How then can we account for the traits of an individual literary work, or a body of works? The writer’s brain, that is what is directly responsible for those works. Everything that acts upon and through the writer is somehow present in the writer’s brain. But that brain consists of [billions] of neurons, each of which is linked to thousands and tens of thousands of other neurons. Such a system is complex beyond our comprehension and understanding. Given that complexity it is not unreasonable to think of the artist exercising autonomous powers of imagination. These powers are not ethereal, disembodied, and outside history, but the cannot be accounted for in any simple way. The brain is irreducibly complex. That it is the brain that is complex does not somehow mean that it is “outside” or “other than” the person. It is, the person.

That person is at the interactive nexus of cultural and biological forces. The cultural forces are the cumulative result of historical processes extending back into the past a million or ten million years ago, where they vanish into biological forces extending billions of years back to the beginning of life on earth. Though each person’s brain is subject to cultural influence, it nonetheless bears the forms and processes of events that that are much older. That biology is ever available to resist, to sidestep, moribund and oppressive cultural forces. It is thus precisely because human aesthetics is grounded in human biology that it has a means of resisting and eventually working around oppressive institutions.
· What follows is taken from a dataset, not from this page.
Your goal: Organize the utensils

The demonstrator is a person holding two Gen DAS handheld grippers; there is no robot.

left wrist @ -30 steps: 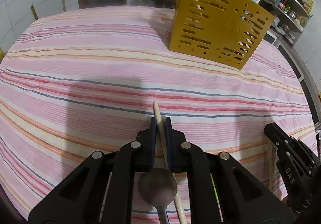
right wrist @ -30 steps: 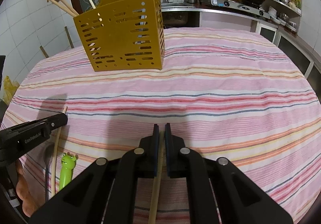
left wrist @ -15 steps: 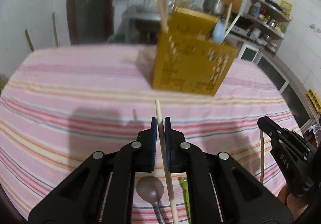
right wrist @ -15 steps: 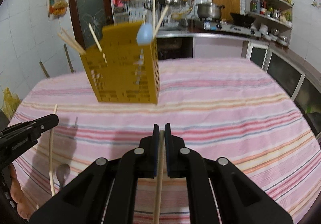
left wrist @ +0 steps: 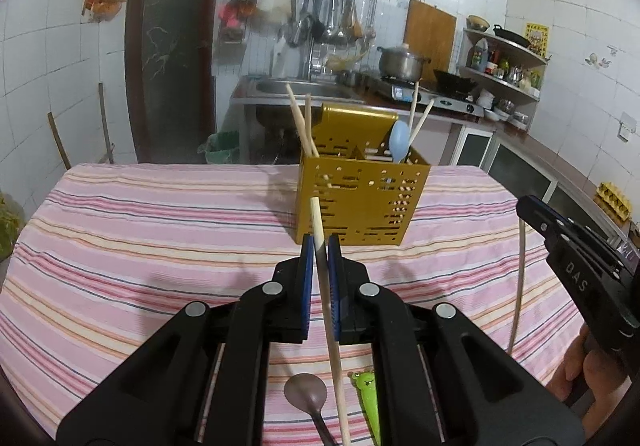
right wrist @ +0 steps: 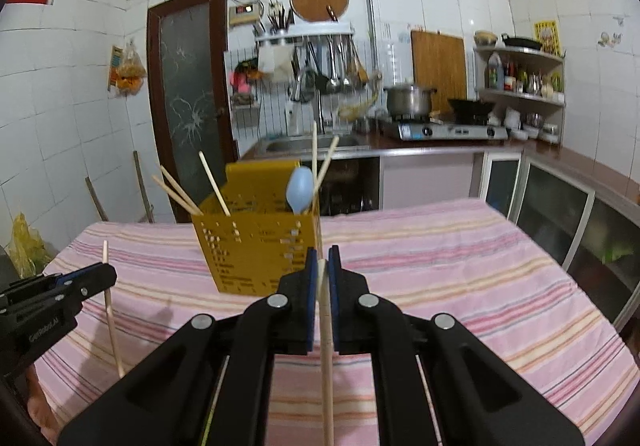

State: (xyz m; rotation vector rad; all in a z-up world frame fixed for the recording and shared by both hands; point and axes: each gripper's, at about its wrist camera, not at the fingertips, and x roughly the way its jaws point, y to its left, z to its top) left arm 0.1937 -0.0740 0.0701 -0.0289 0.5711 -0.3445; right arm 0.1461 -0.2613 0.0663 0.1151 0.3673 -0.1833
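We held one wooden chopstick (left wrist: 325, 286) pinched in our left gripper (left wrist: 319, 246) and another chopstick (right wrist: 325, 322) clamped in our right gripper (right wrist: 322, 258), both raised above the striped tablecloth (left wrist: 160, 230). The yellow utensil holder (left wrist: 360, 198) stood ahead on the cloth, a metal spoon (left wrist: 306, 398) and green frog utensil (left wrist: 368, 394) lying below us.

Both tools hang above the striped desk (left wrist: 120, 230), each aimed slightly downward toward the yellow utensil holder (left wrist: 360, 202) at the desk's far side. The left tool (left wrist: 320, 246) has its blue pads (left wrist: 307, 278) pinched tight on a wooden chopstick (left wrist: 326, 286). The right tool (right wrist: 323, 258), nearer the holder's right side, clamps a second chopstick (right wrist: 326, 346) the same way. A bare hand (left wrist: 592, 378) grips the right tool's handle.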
Speculative? Sure, why not?

Could it be that the direction that Jockers has found in one case and Underwood and Smalls in another is evidence of that biologically grounded resistance and striving? My head aches at the thought of attempting such an argument in the best of intellectual circumstances. The project of attempting such an argument in the face of a discipline that is proudly above and beyond mere biology is, well, it is not to be contemplated.

That aside, there is much to be done independently mounting that particular argument. Perhaps the major task to be undertaken is that of exploring the relationships between the very different methodologies used by Jockers on the one hand and Underwood and Smalls on the other. I have asserted that, by using different methods of exploring different kinds of texts, but from roughly the same historical period, they’ve arrived at a common phenomenon, a direction for literary change. Jockers was using similarity between texts as a proxy for influence and had no interest in the difference between elite and non-elite literary culture. Underwood and Smalls had no interest in influence nor any direct interest in similarity between texts. How then, could they end up looking at the same thing?

There is an easy answer to that last question: Because that’s the way the world is. What we need to investigate is how two such very different tools can reveal the same pattern in the world. It seems to me that such exploration will force us to think about the nature and mechanisms of language, human judgment, statistical reasoning, and who knows what else.

That’s a tall order.

Given that this post has turned out to be much longer than I had in mind when I started drafting it several hours ago, I make no promises about whether or not I will say anything more on these matters. Oh, I probably will, but just what and when, I cannot predict much less promise.